In Hiroshima, following the destruction of infrastructures of a city, a postwar city reconstruction plan was laid down following the theory of functionalism to make a framework of a modern city on the one hand and the people opened black-market stalls and also revived, in the course of nature, a central shopping district along the main street (old Saigoku Road) which had been in existence since the birth of the castle town of Hiroshima during the period from the end of the 16th century to the beginning of the 17th century on the other hand. Just like an organism which exercises its restoration function and regenerates its internal organs when injured, a city also seems to be regenerated naturally in its original state prior to the injury in the first place. With the application of such a concept of the gene of cities and towns, let us consider the way that the reconstruction of the city of Hiroshima should be on the basis of a study of the reconstructed Hiroshima prior to the bombing. One is its market function and streets, which carry a gene of the fundamentals which keeps the city alive and the other is Genbaku Dome as a monument of the ruins, which has generated the so-called new type gene.

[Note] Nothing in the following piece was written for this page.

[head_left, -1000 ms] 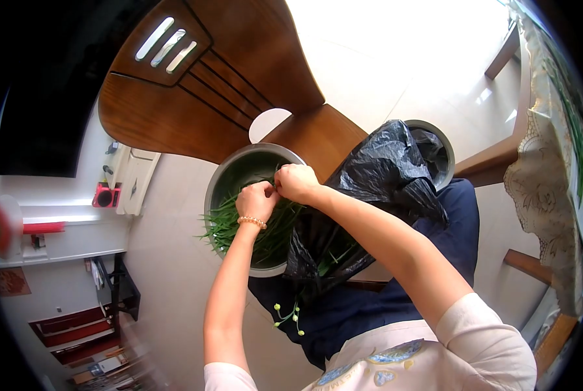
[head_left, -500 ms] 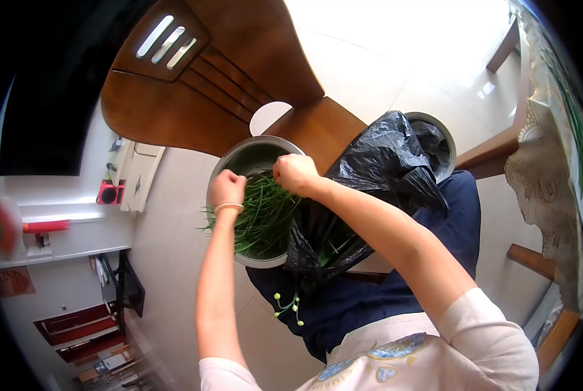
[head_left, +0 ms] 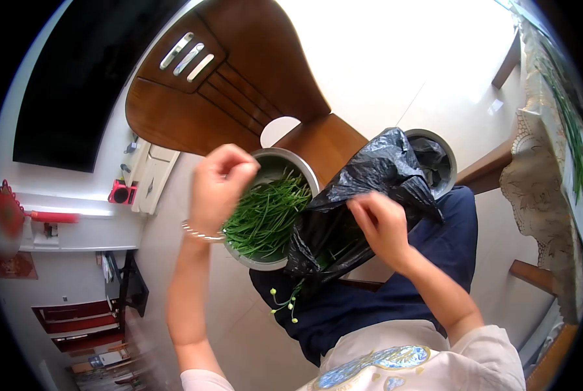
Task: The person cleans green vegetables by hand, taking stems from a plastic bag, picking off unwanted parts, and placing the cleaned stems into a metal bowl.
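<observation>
Long green garlic chives (head_left: pixel 269 215) lie heaped in a metal bowl (head_left: pixel 307 171), on the seat side of a wooden chair. My left hand (head_left: pixel 218 190), with a bracelet at the wrist, is raised over the bowl's left rim. Its fingers are curled into a pinch, and anything between them is too small to make out. A black plastic bag (head_left: pixel 376 166) sits on my lap, gaping toward me with some green stalks inside. My right hand (head_left: pixel 384 227) is closed at the edge of the bag's mouth, apparently pinching the plastic. Stalks with round buds (head_left: pixel 291 305) hang below the bag.
Behind the bag stands a second metal bowl (head_left: pixel 449 153) lined with black plastic. The wooden chair (head_left: pixel 239 85) faces me. At right is a table with a lace cloth (head_left: pixel 532 169), more green stalks (head_left: pixel 575 143) lying on it.
Both hands have parted from above the chives. My left hand rose, and my right hand drew back to the bag's mouth. The view has shifted slightly.
</observation>
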A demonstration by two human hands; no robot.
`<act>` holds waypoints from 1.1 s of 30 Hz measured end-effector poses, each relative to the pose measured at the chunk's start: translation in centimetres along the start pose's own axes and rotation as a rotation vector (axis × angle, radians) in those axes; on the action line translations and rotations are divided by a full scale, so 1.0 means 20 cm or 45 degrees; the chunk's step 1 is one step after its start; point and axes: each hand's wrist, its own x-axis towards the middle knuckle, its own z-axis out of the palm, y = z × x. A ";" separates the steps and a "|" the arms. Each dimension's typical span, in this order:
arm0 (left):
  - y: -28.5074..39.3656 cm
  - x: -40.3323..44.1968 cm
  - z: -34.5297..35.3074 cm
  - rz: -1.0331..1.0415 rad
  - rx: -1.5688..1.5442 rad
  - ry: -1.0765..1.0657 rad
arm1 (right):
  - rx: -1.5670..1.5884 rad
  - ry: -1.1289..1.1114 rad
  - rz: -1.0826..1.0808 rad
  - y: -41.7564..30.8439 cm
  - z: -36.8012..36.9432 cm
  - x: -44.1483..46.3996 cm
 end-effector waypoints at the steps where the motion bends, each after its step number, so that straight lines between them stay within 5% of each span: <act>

 2. Streets as a Living Phenomenon of a City

 In the city of Hiroshima, construction of a historic museum is being planned for exhibition of the past and present of the city with the conception of providing mental food to consider the way that city should be. As a site for the construction of the museum, a plot of the Radioactive Effect Research Laboratory on Mt. Hiji situated in the east of midtown area is being considered. However, the said laboratory is an institution operated jointly by Japan and the USA and because of no progress of negotiations for relocation of the institution, the plan of 20 years' standing is not yet realized. There is a plan to reproduce in the said museum a section of old Saigoku Road, located in the eastern section of Nakajima-Honmachi immediately before the bombing in the size of the original and the author is involved in collecting data for the reconstruction of buildings. Additionally, there is a plan to make a model of the streets of Shintenchi which prospered as Hiroshima's greatest entertainment center through the Taisho era until the beginning of the Showa period. Both of these plans are intended to provide materials required for reproduction and reaffirmation of the life and energy of a city.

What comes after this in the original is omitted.